Артамон решает устроить представление. Давно он говорил о казематском театре, давно присмотрел пьесу - патриотический водевиль, и вот ждать не стал. Когда я вхожу со двора и вижу, как он с широкой и шальной улыбкой распределяет роли… Я его не понимаю. А впрочем, понимаю больше, чем хотел бы.

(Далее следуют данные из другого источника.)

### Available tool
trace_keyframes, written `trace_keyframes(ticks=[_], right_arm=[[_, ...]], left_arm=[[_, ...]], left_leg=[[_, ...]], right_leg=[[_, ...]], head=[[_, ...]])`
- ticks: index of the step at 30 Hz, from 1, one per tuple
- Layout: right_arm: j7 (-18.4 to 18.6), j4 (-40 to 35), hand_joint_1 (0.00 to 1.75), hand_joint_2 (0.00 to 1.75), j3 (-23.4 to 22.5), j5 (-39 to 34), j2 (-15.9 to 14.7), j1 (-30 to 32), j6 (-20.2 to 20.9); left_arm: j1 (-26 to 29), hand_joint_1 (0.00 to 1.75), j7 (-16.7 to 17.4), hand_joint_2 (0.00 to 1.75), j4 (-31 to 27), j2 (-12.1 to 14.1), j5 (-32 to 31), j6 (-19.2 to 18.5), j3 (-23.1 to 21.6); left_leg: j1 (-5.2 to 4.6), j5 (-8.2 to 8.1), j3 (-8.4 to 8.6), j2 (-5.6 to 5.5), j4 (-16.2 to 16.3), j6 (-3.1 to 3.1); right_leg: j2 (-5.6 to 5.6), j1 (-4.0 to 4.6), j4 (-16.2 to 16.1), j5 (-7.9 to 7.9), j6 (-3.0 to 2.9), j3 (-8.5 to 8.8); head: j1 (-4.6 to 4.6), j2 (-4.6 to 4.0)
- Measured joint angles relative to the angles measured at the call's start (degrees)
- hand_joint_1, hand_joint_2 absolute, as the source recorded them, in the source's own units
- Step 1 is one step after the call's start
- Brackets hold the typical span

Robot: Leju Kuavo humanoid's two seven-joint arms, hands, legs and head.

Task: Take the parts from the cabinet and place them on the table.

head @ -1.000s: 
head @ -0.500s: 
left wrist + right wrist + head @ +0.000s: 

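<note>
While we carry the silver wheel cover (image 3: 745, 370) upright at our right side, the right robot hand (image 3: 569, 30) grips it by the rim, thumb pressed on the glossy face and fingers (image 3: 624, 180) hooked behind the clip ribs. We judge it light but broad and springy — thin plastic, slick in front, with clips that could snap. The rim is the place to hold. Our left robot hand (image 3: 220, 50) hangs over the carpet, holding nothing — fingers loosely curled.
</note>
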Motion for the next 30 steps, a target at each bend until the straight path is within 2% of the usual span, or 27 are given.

Когда к Давыдову приехала жена - одна, а хотели ехать с Верой Муравьевой - он вынести не мог их счастья, забился в самый темный угол тюрьмы; теперь, перед лицом чужого горя – весел диким весельем. О ком он думает, о своей ли, далекой, единственной, оставшейся в безопасной Москве? Не знаю. Не знаю. Не знаю.
Театр! Все устали горевать, вон разбирают роли, вон читают по ролям водевиль, и водевиль хорош, и я смеюсь вместе со всеми. Краснеет Завалишин в одолженной шали, несмело улыбается общему веселью, в котором он редко мог найти себе места; садит себя в лужу Первый Офицер, по пьесе кавалергард, а манежа в жизни не видел; срезает его Офицер Второй, басит на все отделение: Гарцуете? Да кто гарцует в дождь?
Театр! В узком коридоре шумно, весело, душно, и заводилой – Артамон; и смешно, и страшно, и не осадишь. Бьет в грудь чужое веселье, смех перед смертью, надрыв и слезы ста с лишним душ, запертых за одним забором -
- Господа. Сегодня похороны.
Это Юшневский пришел. Негромко сказал – а как тихо стало. Как там у Державина? где стол был яств, там гроб стоит, где пиршеств раздавались лики, надгробные там воют клики, и бледна смерть на всех глядит –
На ступеньках во двор я спотыкаюсь и чуть не падаю, всю дорогу до церкви мерещится - вниз лечу, оземь и вниз, вниз, вниз.